:: Exercise goal ::
Restate each line of the listing exactly, without carrying over any pictures.

——————————

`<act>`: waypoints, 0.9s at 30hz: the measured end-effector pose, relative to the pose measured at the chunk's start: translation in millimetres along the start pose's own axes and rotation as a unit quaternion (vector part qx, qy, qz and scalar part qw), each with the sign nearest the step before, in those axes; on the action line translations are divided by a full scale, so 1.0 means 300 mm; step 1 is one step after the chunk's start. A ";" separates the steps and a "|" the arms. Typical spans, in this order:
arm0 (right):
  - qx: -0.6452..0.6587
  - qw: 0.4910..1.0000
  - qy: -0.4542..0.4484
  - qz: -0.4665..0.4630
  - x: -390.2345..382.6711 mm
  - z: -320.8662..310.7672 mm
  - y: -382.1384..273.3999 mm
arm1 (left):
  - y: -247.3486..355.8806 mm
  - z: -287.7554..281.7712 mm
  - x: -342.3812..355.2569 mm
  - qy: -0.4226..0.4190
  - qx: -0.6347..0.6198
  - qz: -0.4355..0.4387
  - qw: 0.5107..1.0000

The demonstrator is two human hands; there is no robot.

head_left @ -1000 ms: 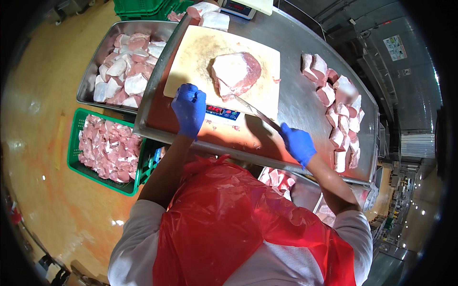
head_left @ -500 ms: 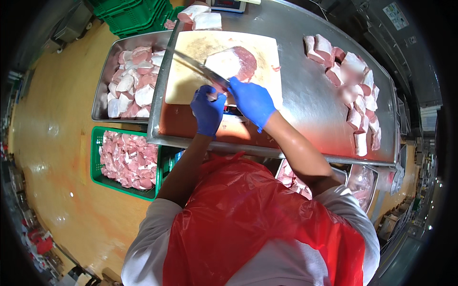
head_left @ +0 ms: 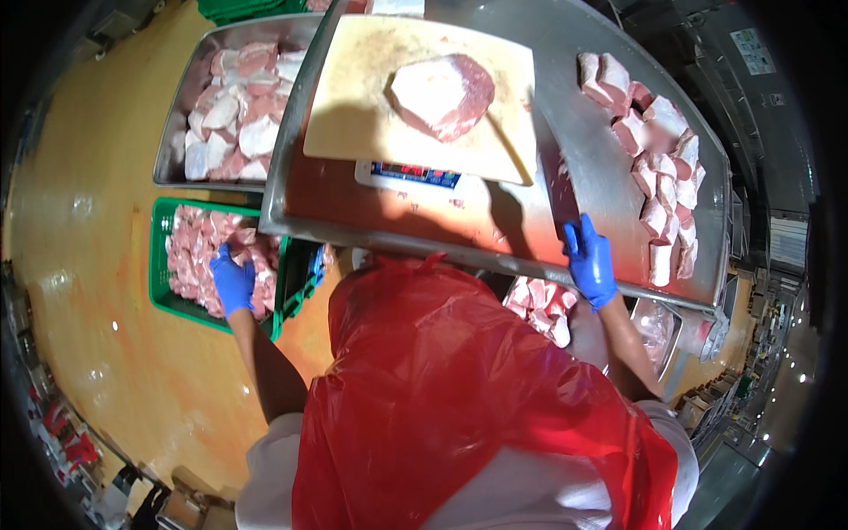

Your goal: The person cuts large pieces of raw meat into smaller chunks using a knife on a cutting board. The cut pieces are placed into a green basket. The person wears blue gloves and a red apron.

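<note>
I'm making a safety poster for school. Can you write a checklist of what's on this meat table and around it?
Surface: steel table, wet-looking, with a scale under the cutting board.
Job's things: big meat slab on the board; knife in the right hand.
Clutter: cut chunks along the table's right side.
Hands: left hand down at the green crate of meat; right hand at the table edge, gripping the knife.
Cables: nothing seen.
Surroundings: steel tray of chunks, shiny floor.
</note>
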State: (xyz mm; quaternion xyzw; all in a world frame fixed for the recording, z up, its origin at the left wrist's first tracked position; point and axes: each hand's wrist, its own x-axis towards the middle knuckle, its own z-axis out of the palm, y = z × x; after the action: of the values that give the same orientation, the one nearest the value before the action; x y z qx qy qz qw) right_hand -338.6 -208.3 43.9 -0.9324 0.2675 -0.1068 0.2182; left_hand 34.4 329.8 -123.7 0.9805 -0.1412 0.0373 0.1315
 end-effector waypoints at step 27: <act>0.075 0.988 0.129 -0.030 0.529 0.400 -0.682 | 0.805 -0.166 0.192 0.049 -0.482 0.233 0.843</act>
State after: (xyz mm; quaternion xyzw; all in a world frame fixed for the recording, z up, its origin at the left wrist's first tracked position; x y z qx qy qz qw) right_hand -75.8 -96.9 46.2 -0.8996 0.2562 -0.2527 0.2476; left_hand 18.6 104.4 -9.6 0.7288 -0.3586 0.0419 0.5818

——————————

:: Output for this task ::
`<act>`: waypoints, 0.9s at 30hz: the measured end-effector pose, relative to the pose measured at the chunk's start: translation in millimetres along the start pose's own axes and rotation as a unit quaternion (vector part qx, qy, qz and scalar part qw), each with the sign nearest the step before, in those axes; on the action line translations are divided by a full scale, so 1.0 means 300 mm; step 1 is one step after the chunk's start. A ";" separates the steps and a "|" the arms. Typical spans, in this order:
arm0 (right):
  - qx: -0.6452..0.6587
  - qw: 0.4910..1.0000
  - qy: -0.4542..0.4484
  - qz: -0.4665..0.4630
  - x: -390.2345..382.6711 mm
  - z: -320.8662..310.7672 mm
  - y: -382.1384..273.3999 mm
arm1 (left):
  - y: -247.3486..355.8806 mm
  - z: -287.7554..281.7712 mm
  - x: -342.3812..355.2569 mm
  - qy: -0.4226..0.4190
  - qx: -0.6347..0.6198
  - qz: -0.4355..0.4387
  - qw: 0.5107..1.0000

The demonstrator is two human hands; there is no robot.

head_left @ -1000 ms: 
head_left @ -500 ms: 
head_left @ +0 ms: 

Your goal: The person cuts large pieces of raw meat into smaller chunks using a knife on a cutting board. The cut pieces are placed into a green basket. The person wears blue gloves and a red apron.

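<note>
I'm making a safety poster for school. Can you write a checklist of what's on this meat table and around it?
Surface: steel table, wet-looking, with a scale under the cutting board.
Job's things: big meat slab on the board; knife in the right hand.
Clutter: cut chunks along the table's right side.
Hands: left hand down at the green crate of meat; right hand at the table edge, gripping the knife.
Cables: nothing seen.
Surroundings: steel tray of chunks, shiny floor.
</note>
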State: (xyz mm; quaternion xyzw; all in a world frame fixed for the recording, z up, its origin at the left wrist's first tracked position; point and axes: each hand's wrist, its own x-axis towards the middle knuckle, its own z-axis out of the palm, y = z × x; after the action: of the values that give the same orientation, the one nearest the value before the action; x y z qx qy qz qw) right_hand -338.6 -208.3 43.9 -0.9324 0.2675 -0.1068 0.2182; left_hand 34.4 329.8 -123.7 0.9805 -0.1412 0.0373 0.1315
 end-effector waypoints at step 27: <act>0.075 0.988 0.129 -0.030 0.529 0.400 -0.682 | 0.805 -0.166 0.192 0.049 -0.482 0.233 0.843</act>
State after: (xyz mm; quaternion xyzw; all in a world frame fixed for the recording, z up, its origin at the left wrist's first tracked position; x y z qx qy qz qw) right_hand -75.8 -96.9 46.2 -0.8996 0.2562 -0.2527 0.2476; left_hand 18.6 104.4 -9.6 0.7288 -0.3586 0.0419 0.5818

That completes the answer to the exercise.